At today's prices, each of those $12 clones can yield up to $400
worth of high-grade product. That's a serious rate of return, at
least on paper. But as farmers have known for thousands of years, the
three young growers have discovered that agriculture can be tricky.
Paul and David's plants took a month longer to ripen than expected.
Mold wiped out one of Adam's early crops. Then there is the even
larger headache of bringing their harvests to market and getting a
fair price for them, a process that could get even more complicated
in the coming months.

Polls show about a 50-50 chance that California voters will opt to
legalize the cultivation and sale of marijuana statewide this coming
November. A recent Rand Study said that could drastically lower the
price of cannabis. Looking to maximize the tax revenues that a yes
vote on the legalization measure could bring, Oakland's City Council
just moved to allow the city to issue permits for Walmart-size weed
facilities that could flood the market with cheap, mass-produced bud,
bringing prices down even more.

But even before these initiatives, industry insiders say the going
rate for weed had been dropping steadily.

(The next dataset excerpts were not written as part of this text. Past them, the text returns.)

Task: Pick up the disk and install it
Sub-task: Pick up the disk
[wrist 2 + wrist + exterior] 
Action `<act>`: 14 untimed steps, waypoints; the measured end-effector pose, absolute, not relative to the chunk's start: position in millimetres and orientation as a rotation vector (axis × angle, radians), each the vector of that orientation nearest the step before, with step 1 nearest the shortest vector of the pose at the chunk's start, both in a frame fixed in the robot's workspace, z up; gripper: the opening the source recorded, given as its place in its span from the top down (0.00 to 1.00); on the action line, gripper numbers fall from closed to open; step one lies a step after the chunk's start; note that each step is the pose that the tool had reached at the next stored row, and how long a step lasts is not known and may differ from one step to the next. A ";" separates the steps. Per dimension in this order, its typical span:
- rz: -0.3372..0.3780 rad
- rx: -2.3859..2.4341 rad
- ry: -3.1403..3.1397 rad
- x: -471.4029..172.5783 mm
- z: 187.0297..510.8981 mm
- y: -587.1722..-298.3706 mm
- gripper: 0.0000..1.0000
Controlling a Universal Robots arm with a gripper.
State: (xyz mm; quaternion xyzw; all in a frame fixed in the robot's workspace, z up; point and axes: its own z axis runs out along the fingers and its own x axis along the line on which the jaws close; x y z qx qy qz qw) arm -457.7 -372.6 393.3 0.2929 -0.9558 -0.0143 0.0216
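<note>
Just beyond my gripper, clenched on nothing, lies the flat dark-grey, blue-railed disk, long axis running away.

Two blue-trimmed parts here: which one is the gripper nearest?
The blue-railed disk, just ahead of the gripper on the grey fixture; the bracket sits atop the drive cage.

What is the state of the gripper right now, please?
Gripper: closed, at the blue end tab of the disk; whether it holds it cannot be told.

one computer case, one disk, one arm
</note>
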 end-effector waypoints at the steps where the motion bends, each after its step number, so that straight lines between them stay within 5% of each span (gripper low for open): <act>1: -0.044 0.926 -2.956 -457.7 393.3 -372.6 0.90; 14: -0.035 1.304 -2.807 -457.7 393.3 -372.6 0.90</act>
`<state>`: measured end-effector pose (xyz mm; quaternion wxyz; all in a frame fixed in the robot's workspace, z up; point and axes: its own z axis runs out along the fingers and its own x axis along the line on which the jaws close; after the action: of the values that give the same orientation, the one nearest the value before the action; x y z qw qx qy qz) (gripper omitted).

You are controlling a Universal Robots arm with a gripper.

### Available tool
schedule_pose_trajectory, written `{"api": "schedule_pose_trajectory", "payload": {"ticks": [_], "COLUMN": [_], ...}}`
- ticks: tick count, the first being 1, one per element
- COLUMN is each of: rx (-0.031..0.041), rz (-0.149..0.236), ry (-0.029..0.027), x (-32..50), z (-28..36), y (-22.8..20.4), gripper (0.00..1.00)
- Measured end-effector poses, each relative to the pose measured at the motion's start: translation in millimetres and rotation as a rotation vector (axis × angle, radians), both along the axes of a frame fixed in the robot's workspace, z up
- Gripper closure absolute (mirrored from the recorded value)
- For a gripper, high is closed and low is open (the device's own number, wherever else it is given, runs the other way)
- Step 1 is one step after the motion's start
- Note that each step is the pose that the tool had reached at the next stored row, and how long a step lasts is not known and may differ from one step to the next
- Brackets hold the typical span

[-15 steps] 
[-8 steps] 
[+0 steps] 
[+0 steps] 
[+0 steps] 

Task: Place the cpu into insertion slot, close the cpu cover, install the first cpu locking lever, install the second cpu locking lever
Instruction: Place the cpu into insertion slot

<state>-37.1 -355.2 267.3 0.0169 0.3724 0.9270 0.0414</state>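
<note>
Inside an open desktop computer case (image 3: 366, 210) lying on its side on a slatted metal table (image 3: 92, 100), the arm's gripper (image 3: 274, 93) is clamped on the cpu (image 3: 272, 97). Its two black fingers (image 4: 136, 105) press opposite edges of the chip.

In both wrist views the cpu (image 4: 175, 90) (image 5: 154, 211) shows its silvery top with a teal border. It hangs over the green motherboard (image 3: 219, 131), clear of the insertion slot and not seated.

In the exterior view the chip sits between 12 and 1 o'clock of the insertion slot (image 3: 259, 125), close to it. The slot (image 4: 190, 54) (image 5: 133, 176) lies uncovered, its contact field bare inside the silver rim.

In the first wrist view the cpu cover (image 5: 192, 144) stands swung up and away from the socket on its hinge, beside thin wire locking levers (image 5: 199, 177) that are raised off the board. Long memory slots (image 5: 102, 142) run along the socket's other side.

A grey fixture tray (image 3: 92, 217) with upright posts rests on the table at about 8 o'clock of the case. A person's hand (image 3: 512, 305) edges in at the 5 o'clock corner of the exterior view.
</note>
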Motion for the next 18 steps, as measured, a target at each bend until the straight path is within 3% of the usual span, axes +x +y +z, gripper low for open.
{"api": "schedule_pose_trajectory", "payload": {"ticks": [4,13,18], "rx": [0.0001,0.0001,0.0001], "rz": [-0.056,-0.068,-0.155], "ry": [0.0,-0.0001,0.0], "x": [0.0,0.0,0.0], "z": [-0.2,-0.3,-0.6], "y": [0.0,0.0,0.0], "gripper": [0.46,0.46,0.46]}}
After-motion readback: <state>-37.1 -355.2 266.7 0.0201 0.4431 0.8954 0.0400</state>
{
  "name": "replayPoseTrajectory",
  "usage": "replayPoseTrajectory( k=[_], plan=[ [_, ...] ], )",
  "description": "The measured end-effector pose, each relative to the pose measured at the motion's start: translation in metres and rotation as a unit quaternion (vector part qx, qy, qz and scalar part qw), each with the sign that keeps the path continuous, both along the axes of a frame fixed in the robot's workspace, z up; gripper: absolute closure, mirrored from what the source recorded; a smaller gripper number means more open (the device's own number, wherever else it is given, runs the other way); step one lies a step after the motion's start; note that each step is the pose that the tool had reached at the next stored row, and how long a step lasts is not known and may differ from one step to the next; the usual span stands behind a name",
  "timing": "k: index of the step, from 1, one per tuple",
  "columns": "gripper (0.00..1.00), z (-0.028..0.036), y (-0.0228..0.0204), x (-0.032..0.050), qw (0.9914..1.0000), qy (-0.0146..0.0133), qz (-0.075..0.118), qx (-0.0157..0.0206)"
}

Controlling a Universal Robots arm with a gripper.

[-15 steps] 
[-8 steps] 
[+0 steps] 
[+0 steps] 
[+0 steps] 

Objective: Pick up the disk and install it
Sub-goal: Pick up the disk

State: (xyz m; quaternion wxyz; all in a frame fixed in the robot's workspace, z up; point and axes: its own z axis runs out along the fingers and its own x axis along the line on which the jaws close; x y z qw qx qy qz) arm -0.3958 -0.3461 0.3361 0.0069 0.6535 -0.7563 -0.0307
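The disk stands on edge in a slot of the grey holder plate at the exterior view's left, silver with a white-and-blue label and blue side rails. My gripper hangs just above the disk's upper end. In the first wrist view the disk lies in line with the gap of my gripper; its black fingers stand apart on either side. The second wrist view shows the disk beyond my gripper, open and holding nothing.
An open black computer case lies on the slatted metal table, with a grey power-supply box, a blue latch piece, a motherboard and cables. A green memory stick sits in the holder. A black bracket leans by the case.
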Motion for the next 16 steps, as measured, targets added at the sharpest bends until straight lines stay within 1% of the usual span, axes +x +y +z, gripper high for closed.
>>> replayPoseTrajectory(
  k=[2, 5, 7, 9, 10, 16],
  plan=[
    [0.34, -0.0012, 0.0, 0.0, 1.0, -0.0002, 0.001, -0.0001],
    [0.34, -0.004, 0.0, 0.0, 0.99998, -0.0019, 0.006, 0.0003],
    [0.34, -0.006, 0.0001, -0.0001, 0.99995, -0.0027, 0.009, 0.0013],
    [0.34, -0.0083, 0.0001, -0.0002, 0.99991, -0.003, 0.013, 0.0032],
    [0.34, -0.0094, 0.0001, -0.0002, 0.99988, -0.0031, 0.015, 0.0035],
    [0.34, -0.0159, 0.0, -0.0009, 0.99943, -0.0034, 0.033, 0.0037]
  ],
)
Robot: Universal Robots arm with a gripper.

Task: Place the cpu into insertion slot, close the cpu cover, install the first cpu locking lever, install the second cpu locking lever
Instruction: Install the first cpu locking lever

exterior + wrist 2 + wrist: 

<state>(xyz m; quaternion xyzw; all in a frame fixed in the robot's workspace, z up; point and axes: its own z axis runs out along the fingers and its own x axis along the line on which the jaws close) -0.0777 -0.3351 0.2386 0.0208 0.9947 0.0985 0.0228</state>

"Two years ago, I was selling pounds for $4,200. Now, I'm selling
those exact strains for $3,600 and I'm hearing guys grumble at paying
even that much," said "Henry," a 29-year-old broker for growers in
Humboldt and Mendocino counties. Henry regularly ferries large
wholesale shipments of pot to medical cannabis dispensaries in
Southern California.

"I don't know anybody in this business that's getting rich right
now," he went on. "I mean, you've got electric bills, water bills,
overhead. At the end of the day, a lot of these guys are busting
their asses just to break even. Guys who are doing these small-time
closet grows, I don't know how they're making it."

"Closet"-size growers like Paul, David and Adam answer that they're
making it by keeping their expectations low.

"I have a lot of expenses. Student loans, rent, childcare, credit
cards," Adam said. "Really, I'm just hoping that growing will help
free me up a little bit."

Not surprisingly, Adam plans to vote no on the November legalization
measure. For his part, Paul says he will vote yes, even if it does
stand to wipe out his new business venture.

"There's no doubt that an operation like this benefits from the black
market," he said. "I mean, it's still worth more than its weight in
gold right now. But if anybody can suddenly grow it, it'll probably
wind up worth about as much as tomatoes."